The external team will depend on your company’s resources. If you have in-house patent counsel, that individual should be involved in the actions (1)-(5) in Part 1. If not, you should retain a patent attorney.
If litigation is a possibility, you should also seek to retain litigation counsel. Depending on the circumstances, I recommend a “patent resource” (in house counsel or external) independent from litigation counsel for a variety of reasons. Primarily, it’s best to have litigation counsel focused on prevailing on any court proceeding, with the other patent resource supporting that effort and also evaluating any alternative paths and providing independent advice.
If you believe litigation is a possibility, you can also start retaining experts who could testify on your company’s behalf. However, it’s recommended you do this with your attorney’s advice and counsel.
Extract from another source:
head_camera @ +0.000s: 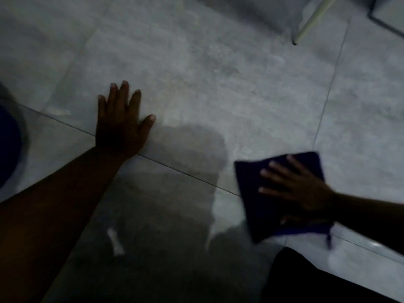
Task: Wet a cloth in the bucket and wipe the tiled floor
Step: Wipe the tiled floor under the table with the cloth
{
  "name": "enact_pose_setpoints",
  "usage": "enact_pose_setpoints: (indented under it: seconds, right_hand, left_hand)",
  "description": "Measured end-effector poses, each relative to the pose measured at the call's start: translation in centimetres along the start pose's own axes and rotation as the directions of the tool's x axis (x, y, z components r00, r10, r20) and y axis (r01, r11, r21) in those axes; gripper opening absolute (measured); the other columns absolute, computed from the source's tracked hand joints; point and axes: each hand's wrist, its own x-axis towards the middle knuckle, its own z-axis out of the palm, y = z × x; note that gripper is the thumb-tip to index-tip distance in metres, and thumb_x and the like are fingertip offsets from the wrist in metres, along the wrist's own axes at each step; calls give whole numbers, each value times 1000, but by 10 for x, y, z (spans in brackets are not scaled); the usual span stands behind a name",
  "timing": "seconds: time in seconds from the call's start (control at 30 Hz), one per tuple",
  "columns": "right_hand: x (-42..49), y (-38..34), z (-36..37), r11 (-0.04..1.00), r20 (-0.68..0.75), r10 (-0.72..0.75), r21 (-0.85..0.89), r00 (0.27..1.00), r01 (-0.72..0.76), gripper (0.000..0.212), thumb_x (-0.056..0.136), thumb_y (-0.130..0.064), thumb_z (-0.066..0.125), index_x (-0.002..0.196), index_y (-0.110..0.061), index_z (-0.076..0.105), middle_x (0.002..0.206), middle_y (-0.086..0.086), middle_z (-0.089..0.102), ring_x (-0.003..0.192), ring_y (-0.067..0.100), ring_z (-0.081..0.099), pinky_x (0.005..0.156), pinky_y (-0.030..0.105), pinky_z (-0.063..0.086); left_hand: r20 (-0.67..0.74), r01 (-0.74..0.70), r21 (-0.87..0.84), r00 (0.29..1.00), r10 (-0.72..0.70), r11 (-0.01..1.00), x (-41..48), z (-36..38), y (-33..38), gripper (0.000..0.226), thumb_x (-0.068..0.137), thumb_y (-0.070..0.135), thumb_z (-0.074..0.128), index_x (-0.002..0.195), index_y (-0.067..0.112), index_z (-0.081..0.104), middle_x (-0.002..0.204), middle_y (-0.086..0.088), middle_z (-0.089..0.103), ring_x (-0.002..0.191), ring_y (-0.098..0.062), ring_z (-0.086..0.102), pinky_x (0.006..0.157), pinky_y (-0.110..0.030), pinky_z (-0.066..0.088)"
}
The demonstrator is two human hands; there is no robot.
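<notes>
On the grey tiled floor [218, 88], at the far right, a pale slanted leg [310, 20] of some furniture meets the tile, with a dark frame edge [384, 20] just beyond it; both stand well apart from the hands. At the left border a dark blue rounded shape [8, 145] sits on the floor, possibly the bucket, though the dim, blurred view shows neither its rim nor anything inside. A broad shadow covers the near tiles between the two arms, and a small bright glint [115, 241] shows within it. The left hand [120, 125] lies palm down on the bare tile across a grout line, fingers spread and gripping nothing. The dark blue cloth [262, 215] lies flat on the floor at the right, folded into a rough square. The right hand [301, 191] presses flat on top of it with fingers splayed, not closed around it; cloth shows beyond the fingertips and below the palm.
</notes>
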Motion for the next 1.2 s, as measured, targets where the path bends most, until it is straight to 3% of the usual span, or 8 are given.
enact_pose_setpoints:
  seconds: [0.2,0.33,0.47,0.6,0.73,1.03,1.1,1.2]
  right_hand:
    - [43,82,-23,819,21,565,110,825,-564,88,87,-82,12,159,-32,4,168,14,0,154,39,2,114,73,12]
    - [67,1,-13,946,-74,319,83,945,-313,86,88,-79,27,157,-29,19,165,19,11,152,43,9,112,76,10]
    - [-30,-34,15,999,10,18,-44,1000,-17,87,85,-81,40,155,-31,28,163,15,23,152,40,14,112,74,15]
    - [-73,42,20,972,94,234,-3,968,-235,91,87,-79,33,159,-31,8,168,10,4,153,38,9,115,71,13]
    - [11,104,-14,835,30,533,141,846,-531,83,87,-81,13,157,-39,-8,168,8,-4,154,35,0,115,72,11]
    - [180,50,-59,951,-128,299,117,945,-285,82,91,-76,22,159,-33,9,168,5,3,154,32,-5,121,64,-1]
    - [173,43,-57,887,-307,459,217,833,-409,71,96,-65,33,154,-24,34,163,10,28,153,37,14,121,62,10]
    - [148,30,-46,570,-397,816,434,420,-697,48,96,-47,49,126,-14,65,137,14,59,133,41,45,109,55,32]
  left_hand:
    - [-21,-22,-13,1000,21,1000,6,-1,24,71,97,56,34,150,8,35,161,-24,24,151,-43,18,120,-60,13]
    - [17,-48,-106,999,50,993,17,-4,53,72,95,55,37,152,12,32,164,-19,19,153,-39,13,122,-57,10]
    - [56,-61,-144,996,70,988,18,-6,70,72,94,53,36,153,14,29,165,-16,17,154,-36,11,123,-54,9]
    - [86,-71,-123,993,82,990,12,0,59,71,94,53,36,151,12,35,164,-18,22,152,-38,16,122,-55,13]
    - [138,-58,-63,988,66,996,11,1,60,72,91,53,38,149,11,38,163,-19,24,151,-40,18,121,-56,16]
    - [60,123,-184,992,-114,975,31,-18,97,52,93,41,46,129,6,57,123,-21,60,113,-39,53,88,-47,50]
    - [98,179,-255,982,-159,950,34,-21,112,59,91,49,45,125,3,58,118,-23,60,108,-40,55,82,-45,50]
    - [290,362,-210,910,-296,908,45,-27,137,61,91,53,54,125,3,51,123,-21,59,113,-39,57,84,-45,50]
Finally, always consider the end game. As mentioned, it’s a business and emotions shouldn’t play a part in the outcome. Patent litigation is very expensive and risky for both sides. If a settlement is a possibility (e.g., agreeing to pay a royalty based on sales or modify or cease selling the accused product or service), it should always be evaluated, properly considered and strategically negotiated. There have been accused infringers who’ve asserted “I’ll bury you in court” or “It will be years before this is resolved so go ahead and sue me”, only to be later humbled with a painful court outcome. If there’s a reasonable settlement offered, always consider it carefully as an alternate to a costly litigation and possibly an even greater costly outcome.